Chenyang Lan; Anja Stulz; Nicolas P. F. Barthes; Susan Lauw; Pavel Salavei; Manfred Jung; Heiko Heerklotz; Maximilian H. Ulbrich

doi:10.1039/D1NR06574B

Designed membrane protein heterodimers and control of their affinity by binding domain and membrane linker properties†

Chenyang Lan,^abc Anja Stulz,^d Nicolas P. F. Barthes,

^d Susan Lauw,^ef Pavel Salavei,^ef Manfred Jung,

^cd Heiko Heerklotz^cdeg and Maximilian H. Ulbrich

*^eh

Author affiliations

* Corresponding authors

^a Faculty of Biology, University of Freiburg, Germany

^b Institute of Physical Chemistry, University of Freiburg, Germany

^c CIBSS Centre for Integrative Biological Signalling Studies, University of Freiburg, Germany

^d Institute of Pharmaceutical Sciences, University of Freiburg, Germany

^e BIOSS Centre for Biological Signalling Studies, University of Freiburg, Germany
E-mail: max.ulbrich@bioss.uni-freiburg.de

^f Core Facility Signalling Factory & Robotics, University of Freiburg, Germany

^g Leslie Dan Faculty of Pharmacy, University of Toronto, Germany

^h Internal Medicine IV, University of Freiburg Medical Center and Faculty of Medicine, University of Freiburg, Germany

Abstract

Many membrane proteins utilize dimerization to transmit signals across the cell membrane via regulation of the lateral binding affinity.
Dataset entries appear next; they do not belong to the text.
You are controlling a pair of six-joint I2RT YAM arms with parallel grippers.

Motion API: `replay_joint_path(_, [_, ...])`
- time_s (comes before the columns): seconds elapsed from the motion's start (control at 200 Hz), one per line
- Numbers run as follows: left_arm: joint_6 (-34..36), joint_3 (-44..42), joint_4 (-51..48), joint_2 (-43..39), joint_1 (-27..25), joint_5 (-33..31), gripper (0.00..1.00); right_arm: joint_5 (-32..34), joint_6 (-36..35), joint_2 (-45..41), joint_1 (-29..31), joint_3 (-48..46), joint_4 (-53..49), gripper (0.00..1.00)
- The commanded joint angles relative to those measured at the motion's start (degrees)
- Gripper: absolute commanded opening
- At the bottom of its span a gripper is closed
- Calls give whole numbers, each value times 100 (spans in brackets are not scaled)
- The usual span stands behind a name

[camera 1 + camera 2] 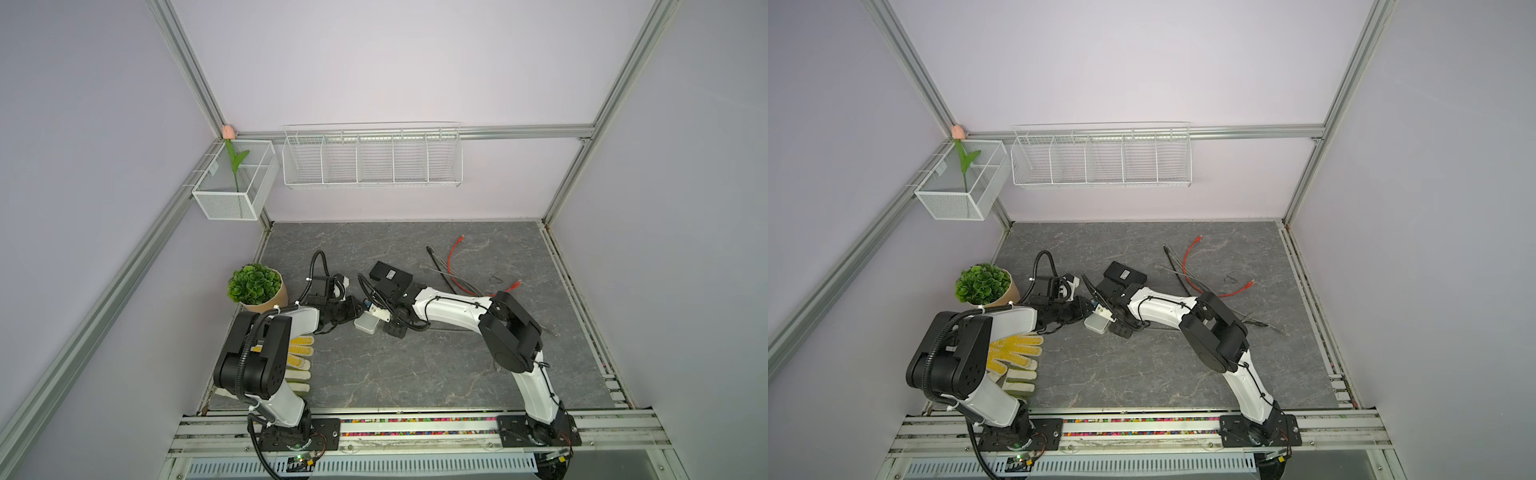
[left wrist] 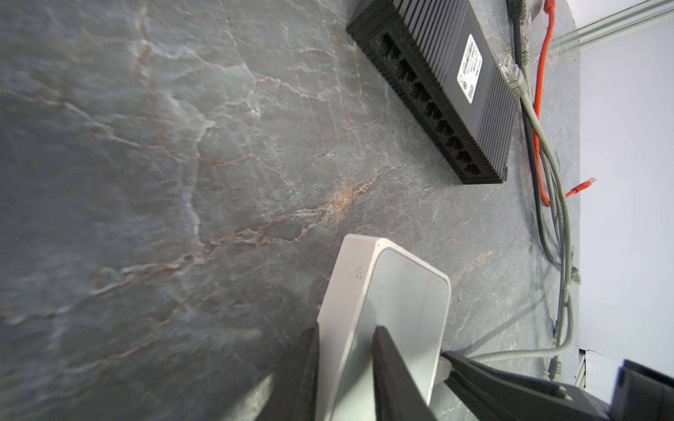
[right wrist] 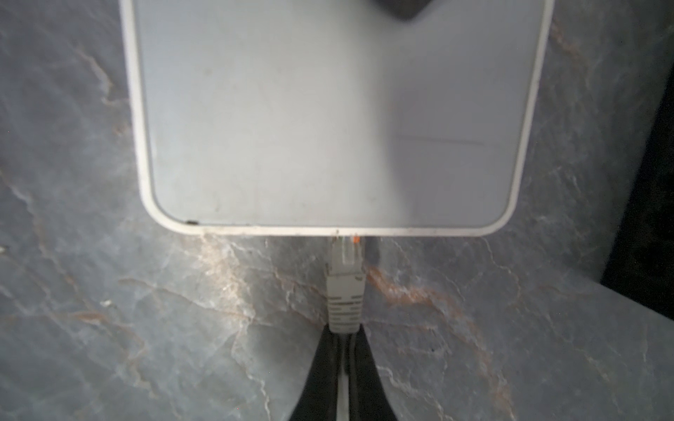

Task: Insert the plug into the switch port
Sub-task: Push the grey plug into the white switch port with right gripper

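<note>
A small white switch lies on the grey table. In the left wrist view my left gripper is shut on the switch, one finger on its side and one on its top face. In the right wrist view my right gripper is shut on the cable just behind the grey plug. The plug's clear tip meets the near edge of the switch; the port itself is hidden under that edge. Both grippers meet at the switch in both top views.
A black multi-port switch lies just behind. Loose grey and red cables trail at the back right. A potted plant and a yellow-dotted glove sit by the left arm. Wire baskets hang on the back wall.
</note>
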Motion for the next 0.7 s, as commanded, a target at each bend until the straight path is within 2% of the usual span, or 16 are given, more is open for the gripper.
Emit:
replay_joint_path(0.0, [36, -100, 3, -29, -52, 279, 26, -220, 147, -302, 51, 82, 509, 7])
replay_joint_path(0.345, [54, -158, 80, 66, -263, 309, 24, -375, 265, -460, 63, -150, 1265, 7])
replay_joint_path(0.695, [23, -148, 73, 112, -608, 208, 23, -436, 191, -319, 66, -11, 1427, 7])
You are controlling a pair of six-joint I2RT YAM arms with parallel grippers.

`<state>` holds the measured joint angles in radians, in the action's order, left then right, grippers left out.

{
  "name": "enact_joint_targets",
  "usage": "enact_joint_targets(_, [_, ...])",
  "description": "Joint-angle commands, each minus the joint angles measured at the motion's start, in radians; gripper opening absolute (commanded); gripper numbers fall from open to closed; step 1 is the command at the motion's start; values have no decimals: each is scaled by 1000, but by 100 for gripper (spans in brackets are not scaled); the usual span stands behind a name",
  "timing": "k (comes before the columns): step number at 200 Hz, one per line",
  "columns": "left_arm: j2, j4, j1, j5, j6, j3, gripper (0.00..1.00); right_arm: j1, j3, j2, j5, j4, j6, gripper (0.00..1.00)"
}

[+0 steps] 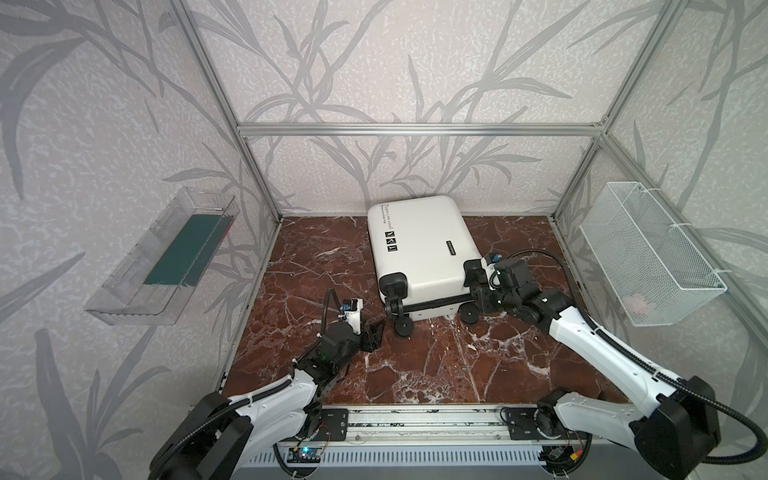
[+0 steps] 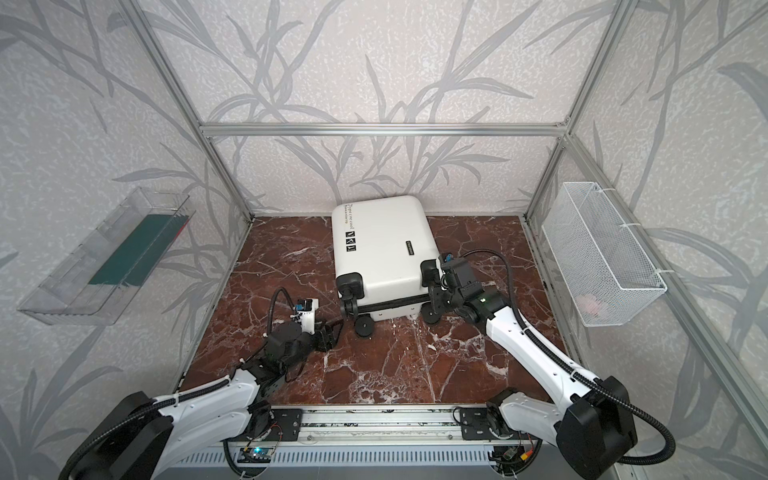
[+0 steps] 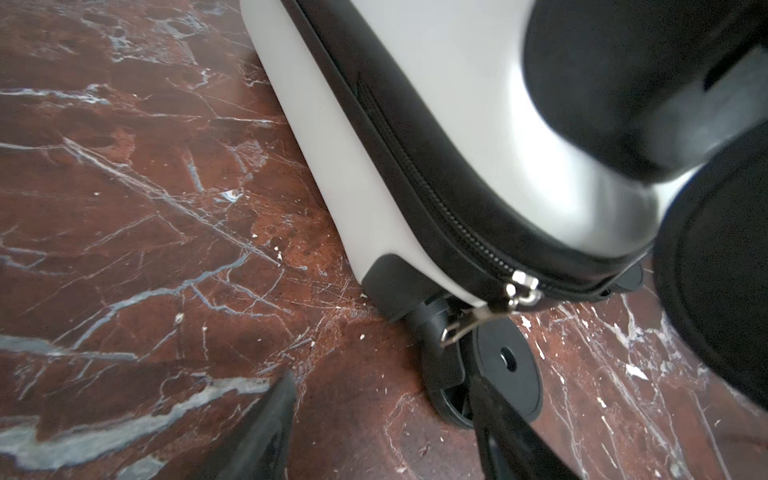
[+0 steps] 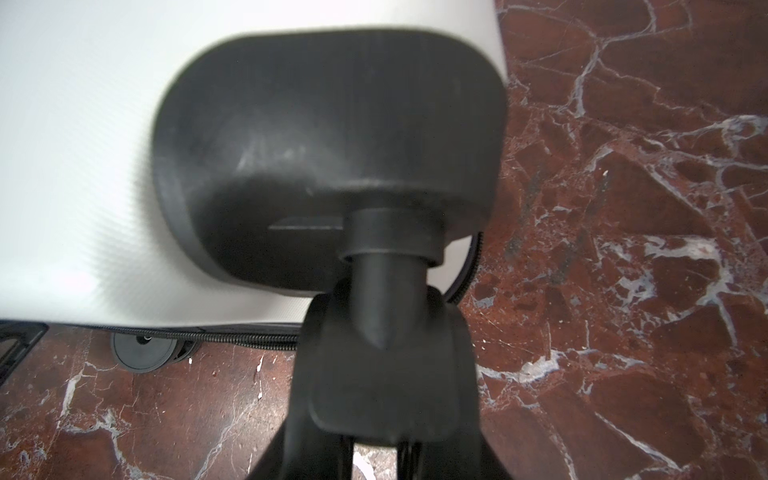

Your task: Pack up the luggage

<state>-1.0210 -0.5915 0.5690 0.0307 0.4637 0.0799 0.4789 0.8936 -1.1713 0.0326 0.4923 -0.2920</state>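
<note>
We see a small white hard-shell suitcase point(image 1: 419, 249) lying flat near the back of the red marble floor point(image 1: 415, 374). Its black wheels point(image 1: 403, 327) point toward us. Its black zipper band point(image 3: 436, 199) seems zipped shut, and its small black lettering is unreadable.

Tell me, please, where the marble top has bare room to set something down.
The widest bare patch of the marble top runs from the front rail up to the left gripper and right gripper. Smaller ones flank the luggage toward each side frame. It is crowded along the luggage's near edge, where both grippers sit at its wheels.
</note>
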Motion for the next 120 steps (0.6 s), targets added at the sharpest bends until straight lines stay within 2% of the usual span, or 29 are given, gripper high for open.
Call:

The complexity of natural membrane proteins hampers the understanding of this regulation on a biophysical level. We designed simplified membrane proteins from well-defined soluble dimerization domains with tunable affinities, flexible linkers, and an inert membrane anchor. Live-cell single-molecule imaging demonstrates that their dimerization affinity indeed depends on the strength of their binding domains. We confirm that as predicted, the 2-dimensional affinity increases with the 3-dimensional binding affinity of the binding domains and decreases with linker lengths. Models of extended and coiled linkers delineate an expected range of 2-dimensional affinities, and our observations for proteins with medium binding strength agree well with the models. Our work helps in understanding the function of membrane proteins and has important implications for the design of synthetic receptors.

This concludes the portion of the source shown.